Same-ish
- Anna
- Mar 25
- 3 min read
Well, well, well... if it isn't this little blog I've neglected for the last 6 years.
I never intended to be gone this long. Although, I was never actually gone. I was here. I just didn't know what to say. There was nothing to say.
What can you say when your art and livelihood was your life and people on The Internet decided that anyone's decisions were fair game for criticism? Nothing.
It is hard to be creative when your world turned upside down and sharing honestly meant having The World's Worst In-Law (aka Internet Peasant Mob) hollering their "facts and science" about why you are wrong to feel the way you do.
So you retreat into yourself and think... perhaps this new world is just not meant for me.
I spoke with a new friend the other day, we remarked on how Instagram was a "softer" place some odd years ago. It was a place I felt like I could share vulnerable things like: my family, what credit card points we liked, how we managed on one income, and what places we liked to visit. It was the kind of place where I made online friends and had a public personal Instagram account.
Then it became... not soft. And I didn't want to share that anymore. There was no benefit of the doubt. There was no nuance. I like both of those things. So I backed away slowly. First, no hashtags... then the occasional post... then an update post... and then I just stopped.
Scott and I huddled close and focused on our family. We wanted to get our boys through their pre-teen years with as much stability as possible. With a recent layoff and cross-country move we wanted to focus on two things: Our kids and obtaining additional streams of income. (Sharing our life on The 2020 Internet was, sadly, incompatible with those things.)

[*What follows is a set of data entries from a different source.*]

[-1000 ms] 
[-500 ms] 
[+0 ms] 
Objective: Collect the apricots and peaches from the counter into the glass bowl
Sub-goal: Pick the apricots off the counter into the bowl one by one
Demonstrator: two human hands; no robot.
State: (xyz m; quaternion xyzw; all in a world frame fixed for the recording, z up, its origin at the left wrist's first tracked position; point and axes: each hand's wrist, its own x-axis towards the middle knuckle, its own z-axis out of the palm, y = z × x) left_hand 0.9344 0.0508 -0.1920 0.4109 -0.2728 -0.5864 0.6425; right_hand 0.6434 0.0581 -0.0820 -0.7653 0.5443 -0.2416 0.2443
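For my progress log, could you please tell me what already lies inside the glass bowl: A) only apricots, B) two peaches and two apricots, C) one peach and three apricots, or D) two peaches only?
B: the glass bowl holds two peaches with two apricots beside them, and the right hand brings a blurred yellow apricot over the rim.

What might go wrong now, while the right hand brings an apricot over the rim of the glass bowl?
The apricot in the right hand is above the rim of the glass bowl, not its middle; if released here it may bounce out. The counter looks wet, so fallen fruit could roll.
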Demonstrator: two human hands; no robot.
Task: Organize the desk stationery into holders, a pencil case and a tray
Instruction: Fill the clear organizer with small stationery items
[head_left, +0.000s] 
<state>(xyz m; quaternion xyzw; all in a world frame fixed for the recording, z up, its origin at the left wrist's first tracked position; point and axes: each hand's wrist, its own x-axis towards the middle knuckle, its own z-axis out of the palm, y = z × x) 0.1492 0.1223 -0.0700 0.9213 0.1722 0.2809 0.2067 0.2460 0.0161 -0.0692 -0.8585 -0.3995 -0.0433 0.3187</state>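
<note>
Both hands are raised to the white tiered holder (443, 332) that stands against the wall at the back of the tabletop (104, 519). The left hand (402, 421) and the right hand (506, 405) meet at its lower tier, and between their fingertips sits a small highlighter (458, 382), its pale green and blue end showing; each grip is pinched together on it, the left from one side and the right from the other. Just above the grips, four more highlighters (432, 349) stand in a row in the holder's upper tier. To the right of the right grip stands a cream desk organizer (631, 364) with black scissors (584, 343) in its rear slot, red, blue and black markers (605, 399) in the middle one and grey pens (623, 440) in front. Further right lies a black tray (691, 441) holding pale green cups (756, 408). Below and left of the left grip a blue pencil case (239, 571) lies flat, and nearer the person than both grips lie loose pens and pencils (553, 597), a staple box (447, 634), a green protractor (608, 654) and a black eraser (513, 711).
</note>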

For the last 6 years we have done just that.
I went to work. It was really hard at first. Everyone struggled. Everyone grieved the change. Eventually I stepped into my own talent and got into a really satisfying groove. (I've since retired to manage the two businesses we started in the interim.)
The kids went to a local private school they could walk to. We wanted them grounded in a community. They wore snow boots in the winter and saw elk on their morning "commute" in the fall. We met with teachers more times than I care to admit to get the boys acclimatized to their new environment. They adjusted eventually. At least one of them got honor roll at one point.
Scott has tried to put as much distance from The Layoff as he could through continuing education and seeking jobs that would foster growth. (He's at a company that uses "synergy" unironically.) He gave talks and networked. He replaced the transmission on our car and taught Oliver how to snowboard.
We started our own business. And then another one. I got a certificate from Harvard Business School. (The online one, OK. It is still cool!) We traveled. We did fast travel. Furious travel. Travel that we could squeeze into limited time off, but we sure as hell made it count.
I started seeing a therapist, then a psychiatrist. Now I have a whole mental health team behind me. My family says "Lex-a-pro" like how Super Mario says "Lets-a-go!". Scott and I walked a half marathon, then we participated in a marathon relay. We bought land... and then some more property. Charlie became a lifeguard.
Little by little our new life started to take shape. Is it what I had imagined when the first whispers of a new virus entered the news cycle? Absolutely not. Is it bad? Absolutely not. Can I still miss watching orcas with me cute little elementary aged boys and still be happy when my teenagers clomp around Costco on the weekends? Yes. Both can be true.
For now it feels like we are on the other end of a wild 6 years of rebuilding and transition. The Internet is not any better, but I am. The "travel influencers" are still problematic. Flights are stupidly expensive. Lounges are overcrowded. Cluster Fuss Travel was intended to be a bright spot to parents who wanted to travel in a realistic way: To see the world in the face of personal happy disruption. Now? Well, I suppose it is still the same-ish: To not become a bitter shell of yourself and still travel in the face of less fun disruption.